Superpower

February 8, 2024
8 mins read
Superpower

“We cannot shirk our responsibility as the leader of the Free World, because we’re the only one that can do it. And therefore, the burden of maintaining the peace falls on us. And to maintain that peace requires strength.”

Ronald Reagan’s words from the 1980 presidential debate capture a core belief that has shaped American foreign policy for generations: that U.S. leadership and strength are essential to global stability and that this has helped define our rise as the world’s leading superpower.

But this ideology is not just a product of Reagan. It spans generations of American thinking and did not follow strict party lines.

In 1947, Republican Senator Arthur Vandenberg famously declared that “politics stops at the water’s edge,” backing Democratic President Harry Truman’s foreign policy at a pivotal moment in world history. His stance reflected a broader bipartisan understanding that America’s role in the world transcends partisan divides.

For decades, ideas like peace through strength, democratic leadership, and cross‑party unity on foreign policy have been essential to America’s rise as the world’s leading superpower.

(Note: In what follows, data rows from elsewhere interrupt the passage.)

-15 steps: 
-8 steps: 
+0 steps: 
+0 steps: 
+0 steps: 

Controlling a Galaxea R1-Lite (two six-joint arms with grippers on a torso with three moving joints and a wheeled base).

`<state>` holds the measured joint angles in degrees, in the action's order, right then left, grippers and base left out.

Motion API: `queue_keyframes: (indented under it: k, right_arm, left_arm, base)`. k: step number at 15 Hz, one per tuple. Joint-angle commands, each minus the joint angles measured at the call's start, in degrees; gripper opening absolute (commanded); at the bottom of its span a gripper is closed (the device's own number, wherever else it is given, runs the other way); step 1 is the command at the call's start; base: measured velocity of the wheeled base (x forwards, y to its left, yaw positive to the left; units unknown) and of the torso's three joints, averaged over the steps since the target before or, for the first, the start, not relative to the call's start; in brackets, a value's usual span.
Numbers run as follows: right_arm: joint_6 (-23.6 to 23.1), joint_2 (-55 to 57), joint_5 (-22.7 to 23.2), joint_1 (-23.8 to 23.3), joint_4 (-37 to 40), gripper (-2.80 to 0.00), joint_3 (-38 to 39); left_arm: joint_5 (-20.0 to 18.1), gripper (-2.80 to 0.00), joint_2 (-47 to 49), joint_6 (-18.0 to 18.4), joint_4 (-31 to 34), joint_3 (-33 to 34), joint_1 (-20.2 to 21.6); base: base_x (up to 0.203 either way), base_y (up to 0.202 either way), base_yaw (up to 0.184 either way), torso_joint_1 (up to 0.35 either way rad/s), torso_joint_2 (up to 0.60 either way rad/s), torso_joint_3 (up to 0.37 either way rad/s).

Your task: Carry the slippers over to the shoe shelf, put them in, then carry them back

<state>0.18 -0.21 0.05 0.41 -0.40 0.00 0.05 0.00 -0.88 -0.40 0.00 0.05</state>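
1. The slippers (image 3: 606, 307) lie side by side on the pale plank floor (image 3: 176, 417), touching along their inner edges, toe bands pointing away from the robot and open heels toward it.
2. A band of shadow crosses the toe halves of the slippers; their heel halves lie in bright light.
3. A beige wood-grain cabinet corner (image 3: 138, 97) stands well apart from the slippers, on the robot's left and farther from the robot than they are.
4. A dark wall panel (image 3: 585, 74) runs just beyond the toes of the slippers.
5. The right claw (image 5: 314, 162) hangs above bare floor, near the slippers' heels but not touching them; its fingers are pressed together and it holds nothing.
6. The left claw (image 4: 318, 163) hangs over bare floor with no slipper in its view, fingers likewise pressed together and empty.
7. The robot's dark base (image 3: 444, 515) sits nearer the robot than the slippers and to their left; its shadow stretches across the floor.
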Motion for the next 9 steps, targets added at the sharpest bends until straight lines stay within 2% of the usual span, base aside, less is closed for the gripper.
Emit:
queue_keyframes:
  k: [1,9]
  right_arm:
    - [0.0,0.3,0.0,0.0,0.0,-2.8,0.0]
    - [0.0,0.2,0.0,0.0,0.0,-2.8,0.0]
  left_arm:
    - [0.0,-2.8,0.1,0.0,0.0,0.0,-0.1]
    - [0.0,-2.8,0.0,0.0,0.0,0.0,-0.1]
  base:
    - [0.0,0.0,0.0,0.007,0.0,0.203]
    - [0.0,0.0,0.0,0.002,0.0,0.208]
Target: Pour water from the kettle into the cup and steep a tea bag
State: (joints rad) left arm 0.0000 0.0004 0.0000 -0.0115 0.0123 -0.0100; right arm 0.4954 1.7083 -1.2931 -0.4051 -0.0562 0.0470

And while not always perfect, this approach has defined us as a democratic superpower, led to more prosperity than ever before, and has helped contribute to a more stable international order.

Yet in recent years, a growing sentiment has emerged against this long-standing consensus. Isolationist impulses on the extremes of both political parties threaten to unravel the principles that have guided U.S. leadership for generations, risking global instability and diminishing American prosperity and influence.

In this article, we’ll discuss how the United States became a superpower, why our foreign policy and leadership role remain vital, and why this trend toward isolationism could threaten international relations and our superpower status. 

Superpower

 

A Superpowered Democracy

America did not begin as a superpower; it became one through years of economic growth, military expansion, world wars, and a bipartisan belief in global leadership. 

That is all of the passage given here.